There are many ways to diagnose Cystic Fibrosis with a genetic test. However, this process can be expensive and invasive. The most common way to diagnose Cystic Fibrosis is a sweat test that detects the abnormal sodium level in the sweat of people with the disease.
The best way to prevent Cystic Fibrosis is by having children tested for it before they are born.
Diet for CF
Adults with cystic fibrosis often have trouble absorbing fats, getting the right nutrients, or maintaining self-sustaining appetites. If you are afflicted with this condition, there are some important steps you can take to ensure your body stays nourished.”
We are all aware that there is no cure for Cystic Fibrosis yet. According to the Cystic Fibrosis Foundation, Cystic Fibrosis patients have an increased risk of developing lung disease, pancreatitis, and heart disease.

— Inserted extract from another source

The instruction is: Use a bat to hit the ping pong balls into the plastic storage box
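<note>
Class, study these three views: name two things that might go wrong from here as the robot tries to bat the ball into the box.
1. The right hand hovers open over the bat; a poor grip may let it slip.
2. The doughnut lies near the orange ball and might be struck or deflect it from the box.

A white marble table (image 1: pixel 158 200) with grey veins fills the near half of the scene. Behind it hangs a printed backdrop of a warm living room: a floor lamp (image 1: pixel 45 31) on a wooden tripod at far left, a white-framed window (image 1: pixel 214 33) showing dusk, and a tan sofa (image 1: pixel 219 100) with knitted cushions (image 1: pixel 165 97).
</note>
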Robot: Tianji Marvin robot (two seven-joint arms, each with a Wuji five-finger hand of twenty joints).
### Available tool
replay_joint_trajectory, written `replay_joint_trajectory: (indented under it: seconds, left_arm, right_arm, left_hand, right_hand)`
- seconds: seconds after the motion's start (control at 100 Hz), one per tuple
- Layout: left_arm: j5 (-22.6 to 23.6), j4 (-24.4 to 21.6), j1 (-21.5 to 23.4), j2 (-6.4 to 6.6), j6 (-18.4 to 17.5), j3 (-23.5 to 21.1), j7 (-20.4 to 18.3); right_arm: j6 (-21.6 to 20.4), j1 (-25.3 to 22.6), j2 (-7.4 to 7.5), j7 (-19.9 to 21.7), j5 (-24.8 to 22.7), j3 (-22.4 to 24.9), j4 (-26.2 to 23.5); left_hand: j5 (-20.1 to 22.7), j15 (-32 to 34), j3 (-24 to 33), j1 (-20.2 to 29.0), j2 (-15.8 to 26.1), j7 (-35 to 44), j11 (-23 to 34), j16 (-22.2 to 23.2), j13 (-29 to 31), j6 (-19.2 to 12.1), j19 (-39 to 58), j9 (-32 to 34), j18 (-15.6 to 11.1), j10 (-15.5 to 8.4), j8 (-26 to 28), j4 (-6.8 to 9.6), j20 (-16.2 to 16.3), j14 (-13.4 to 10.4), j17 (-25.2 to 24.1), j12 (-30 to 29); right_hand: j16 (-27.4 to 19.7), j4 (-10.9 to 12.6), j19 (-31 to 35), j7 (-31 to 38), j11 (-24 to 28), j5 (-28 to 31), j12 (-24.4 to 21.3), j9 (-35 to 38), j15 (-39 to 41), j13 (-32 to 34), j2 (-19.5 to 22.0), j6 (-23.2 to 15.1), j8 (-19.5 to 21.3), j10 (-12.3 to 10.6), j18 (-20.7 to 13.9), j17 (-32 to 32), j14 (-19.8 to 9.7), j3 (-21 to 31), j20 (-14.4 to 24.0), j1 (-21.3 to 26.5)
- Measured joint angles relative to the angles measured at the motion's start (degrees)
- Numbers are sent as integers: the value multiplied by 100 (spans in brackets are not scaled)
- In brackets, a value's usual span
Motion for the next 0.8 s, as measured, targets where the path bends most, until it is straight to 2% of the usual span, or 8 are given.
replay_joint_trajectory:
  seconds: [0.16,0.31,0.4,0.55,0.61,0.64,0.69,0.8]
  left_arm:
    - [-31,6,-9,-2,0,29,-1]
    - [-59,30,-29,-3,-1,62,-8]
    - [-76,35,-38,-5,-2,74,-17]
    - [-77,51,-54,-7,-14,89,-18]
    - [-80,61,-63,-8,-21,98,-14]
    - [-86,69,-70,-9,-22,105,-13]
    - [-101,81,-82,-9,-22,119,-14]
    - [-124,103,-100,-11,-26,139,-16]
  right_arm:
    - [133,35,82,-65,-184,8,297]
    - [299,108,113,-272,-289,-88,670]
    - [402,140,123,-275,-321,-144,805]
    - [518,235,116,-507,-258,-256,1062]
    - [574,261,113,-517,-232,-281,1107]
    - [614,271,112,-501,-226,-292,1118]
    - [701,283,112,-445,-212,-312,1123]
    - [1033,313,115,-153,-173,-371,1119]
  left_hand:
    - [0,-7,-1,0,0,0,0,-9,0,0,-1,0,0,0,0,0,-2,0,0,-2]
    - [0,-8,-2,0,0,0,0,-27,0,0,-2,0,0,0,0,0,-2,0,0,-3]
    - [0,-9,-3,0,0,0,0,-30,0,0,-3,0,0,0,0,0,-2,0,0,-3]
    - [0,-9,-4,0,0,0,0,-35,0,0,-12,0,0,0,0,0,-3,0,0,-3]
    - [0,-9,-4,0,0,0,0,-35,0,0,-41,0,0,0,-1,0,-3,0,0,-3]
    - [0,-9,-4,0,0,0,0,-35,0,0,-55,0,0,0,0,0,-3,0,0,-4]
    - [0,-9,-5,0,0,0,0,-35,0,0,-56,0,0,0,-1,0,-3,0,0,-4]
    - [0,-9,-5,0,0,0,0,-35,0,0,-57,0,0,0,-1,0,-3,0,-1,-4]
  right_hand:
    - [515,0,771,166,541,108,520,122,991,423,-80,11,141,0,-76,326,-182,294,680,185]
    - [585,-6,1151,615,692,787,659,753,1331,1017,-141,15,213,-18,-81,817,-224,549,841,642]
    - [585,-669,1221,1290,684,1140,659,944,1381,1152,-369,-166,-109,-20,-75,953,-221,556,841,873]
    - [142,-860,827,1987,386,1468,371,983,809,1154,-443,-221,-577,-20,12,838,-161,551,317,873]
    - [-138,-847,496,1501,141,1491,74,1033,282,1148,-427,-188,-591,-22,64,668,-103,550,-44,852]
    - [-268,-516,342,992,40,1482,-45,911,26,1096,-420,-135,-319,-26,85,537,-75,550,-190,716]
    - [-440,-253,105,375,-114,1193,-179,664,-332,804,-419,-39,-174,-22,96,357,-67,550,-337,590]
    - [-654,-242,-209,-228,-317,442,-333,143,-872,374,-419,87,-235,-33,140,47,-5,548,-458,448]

A good diet can help keep various CF symptoms in check:
Protein: In order to prevent muscle loss, it is important to make sure that you are getting protein from beef, chicken, fish, eggs, or soy regularly.
Zinc: Foods high in zinc include kidney beans, beef, spinach, liver, eggs and seafood. These are all great for preventing infection.
Salt: People with cystic fibrosis have salty sweaters, which leads to an electrolyte imbalance and dehydration. Drinking salty snacks, pickles, and sports drinks can help replace the salt in your body. You can also cook vegetables in chicken broth instead of water.
Calcium: Foods that are rich in calcium can be beneficial for people with CF. Dairy products, such as high-fat yogurt, milk, and higher fat cheese, have all been shown to have many health benefits including reduced risk of osteoporosis.
Iron: Iron aids in fighting off infection-causing bacteria and provides us with red blood cells that transport oxygen around our bodies. Giving your body iron can be achieved by eating foods such as liver, tuna, turkey, seafood, eggs and beef.
Antioxidants: Fruits and vegetables contain antioxidants that may help fight off inflammation in your lungs. This could lead to bacterial infection, which is a serious problem for those with cystic fibrosis.
Fiber: Fiber helps with digestion by absorbing water and producing short-chain fatty acids that help nourish the gut lining and reduce inflammation in the body.
Please call Superior Compounding Pharmacy in Plymouth Michigan to speak with one of our licensed pharmacists today at 734-404-6065. We can help answer any medication questions that you may have.